Although the nuclear issue has priority in Kerry and Zarif's mandates, the foreign ministers should also discuss other critical issues, such as Syria, Iraq, Afghanistan and extremism in the region. The key to success is to discuss areas of dispute while pressing ahead with practical measures on areas of mutual interest. During my tenure as Iranian ambassador to Germany, Chancellor Helmut Kohl and President Akbar Hashemi Rafsanjani held periodic phone conversations that had positive impacts on bilateral, regional and international issues. The Middle East is in turmoil and on the verge of regionwide sectarian and civil war. The United States, as a major international player, and Iran, as a major regional player, have historical responsibilities to bring about peace, stability and security to the Middle East and beyond.

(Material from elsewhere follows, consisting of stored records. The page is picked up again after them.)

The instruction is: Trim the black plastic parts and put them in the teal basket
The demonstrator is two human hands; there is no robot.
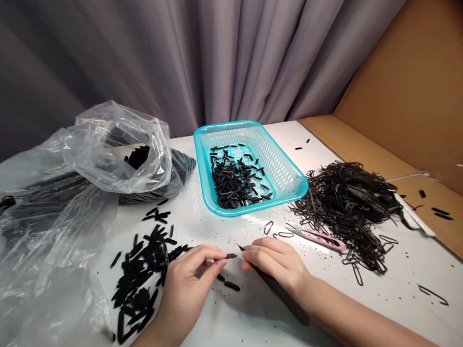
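Grip of left hand [186,290] pinches one small black plastic piece [231,256] just above white surface [242,329]. Right hand [276,263] grip closed round one long black pointed tool [285,296]; one teal plastic basket [256,208] behind.

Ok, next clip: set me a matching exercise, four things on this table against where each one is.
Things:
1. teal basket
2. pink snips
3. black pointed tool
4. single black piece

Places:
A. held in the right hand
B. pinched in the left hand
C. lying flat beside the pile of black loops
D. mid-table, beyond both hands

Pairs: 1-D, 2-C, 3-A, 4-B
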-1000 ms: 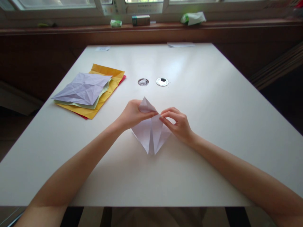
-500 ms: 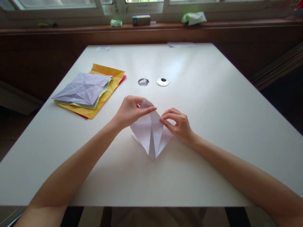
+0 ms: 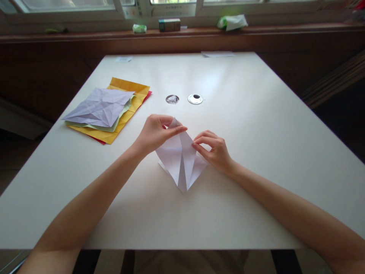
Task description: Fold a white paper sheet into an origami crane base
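A sheet of white paper point(image 3: 171, 156), folded into a pointed shape with flaps meeting along a centre slit, is held up off the white table point(image 3: 251, 213), its lower point towards me. My left hand point(image 3: 156, 131) pinches its upper tip between thumb and fingers. At the right edge of the front flap, my right hand point(image 3: 213, 148) grips the paper between thumb and fingertips. Part of the upper paper is hidden behind the left hand.
Left of my hands lies a stack of creased papers: lilac paper point(image 3: 99, 106) on top, green and yellow paper point(image 3: 137, 86) below, red at the bottom. Beyond the hands are two round table fittings point(image 3: 172, 99). A small box point(image 3: 169, 25) stands on the windowsill.
Both hands keep their grips on the paper. The paper and hands have shifted only very slightly in the view.
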Available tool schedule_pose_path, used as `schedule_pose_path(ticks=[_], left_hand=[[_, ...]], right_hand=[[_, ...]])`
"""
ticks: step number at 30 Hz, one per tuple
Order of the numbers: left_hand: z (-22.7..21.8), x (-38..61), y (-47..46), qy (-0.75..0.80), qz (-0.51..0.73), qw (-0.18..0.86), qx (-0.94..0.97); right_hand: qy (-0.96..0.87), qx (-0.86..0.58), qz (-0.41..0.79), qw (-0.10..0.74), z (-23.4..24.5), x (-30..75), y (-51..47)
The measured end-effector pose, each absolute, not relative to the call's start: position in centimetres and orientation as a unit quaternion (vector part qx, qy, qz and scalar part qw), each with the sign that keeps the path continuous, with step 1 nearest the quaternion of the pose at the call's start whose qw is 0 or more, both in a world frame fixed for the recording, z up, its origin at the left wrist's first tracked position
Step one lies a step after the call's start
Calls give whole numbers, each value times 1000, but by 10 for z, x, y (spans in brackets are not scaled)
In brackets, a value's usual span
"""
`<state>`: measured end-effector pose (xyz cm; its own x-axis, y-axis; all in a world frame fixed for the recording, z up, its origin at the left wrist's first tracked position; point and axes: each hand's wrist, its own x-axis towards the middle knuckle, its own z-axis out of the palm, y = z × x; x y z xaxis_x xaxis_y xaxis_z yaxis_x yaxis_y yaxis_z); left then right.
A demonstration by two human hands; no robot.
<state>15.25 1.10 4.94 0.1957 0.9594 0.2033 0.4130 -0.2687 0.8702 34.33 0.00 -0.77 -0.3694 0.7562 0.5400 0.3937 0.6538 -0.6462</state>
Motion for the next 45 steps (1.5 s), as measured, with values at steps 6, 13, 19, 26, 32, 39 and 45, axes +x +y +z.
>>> schedule_pose_path(ticks=[6,13,19,26,32,39,45], left_hand=[[52,151,12,484,418,326,696],[55,153,9,490,416,316,698],[53,157,7,488,417,328,693],[45,163,2,465,384,369,708],[46,160,4,463,385,387,698],[43,160,6,446,415,412,677],[46,161,5,445,426,424,664]], right_hand=[[-800,-359,212,432,-8,343,0],[-797,-368,221,426,-8,344,0],[-797,-369,227,421,-9,343,0],[-813,-354,215,410,-8,340,1],[-804,-375,236,398,-9,340,2],[-790,-390,255,398,-8,341,1],[-797,-382,249,396,-8,340,1]])
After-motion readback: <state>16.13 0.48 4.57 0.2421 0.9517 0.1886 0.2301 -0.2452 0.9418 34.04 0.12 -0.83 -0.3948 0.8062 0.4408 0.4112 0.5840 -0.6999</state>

Obama and Rouhani have the capacity for much-needed cooperation. They both must stay firm and focused, concentrating on creating the context for positive negotiations. Obama stating on Sept. 30 that “we take no options off the table, including military options” was poorly received in Tehran and raised unfortunate questions about the United States' good faith in negotiating. The two presidents should have periodic phone conversations and approve routine meetings of their foreign ministers to consult on bilateral, regional and international issues. They must also recognize the necessity of engaging the other regional and international players, including Europe, Russia, China, India, Japan, Turkey, Saudi Arabia, Iraq and Egypt. In the process, it is imperative that they avoid the traps and negativity of the skeptics, in the United States, Iran and elsewhere, who remain stuck in the old thinking — full of distrust and recrimination and still invested in hostility and confrontation — and would therefore miss the opportunity presented to resolve the nuclear issue.
The latest developments in US-Iranian relations will positively affect bilateral relations, but the limelight should not be allowed to overshadow other critical issues. The current bandwidth devoted to US-Iranian relations, particularly by the Iranian Foreign Ministry and other organs of the Rouhani administration should be balanced with sustained engagement with key regional countries and the broader international community. This would help ensure that Iran makes headway on multiple fronts, each contributing to the further strengthening of relations and helping resolve major national, regional and international issues.
Ambassador Seyed Hossein Mousavian is a research scholar at Princeton’s Woodrow Wilson School and a former spokesman for Iran’s nuclear negotiators. His latest book, The Iranian Nuclear Crisis: A Memoir, was published by the Carnegie Endowment for International Peace.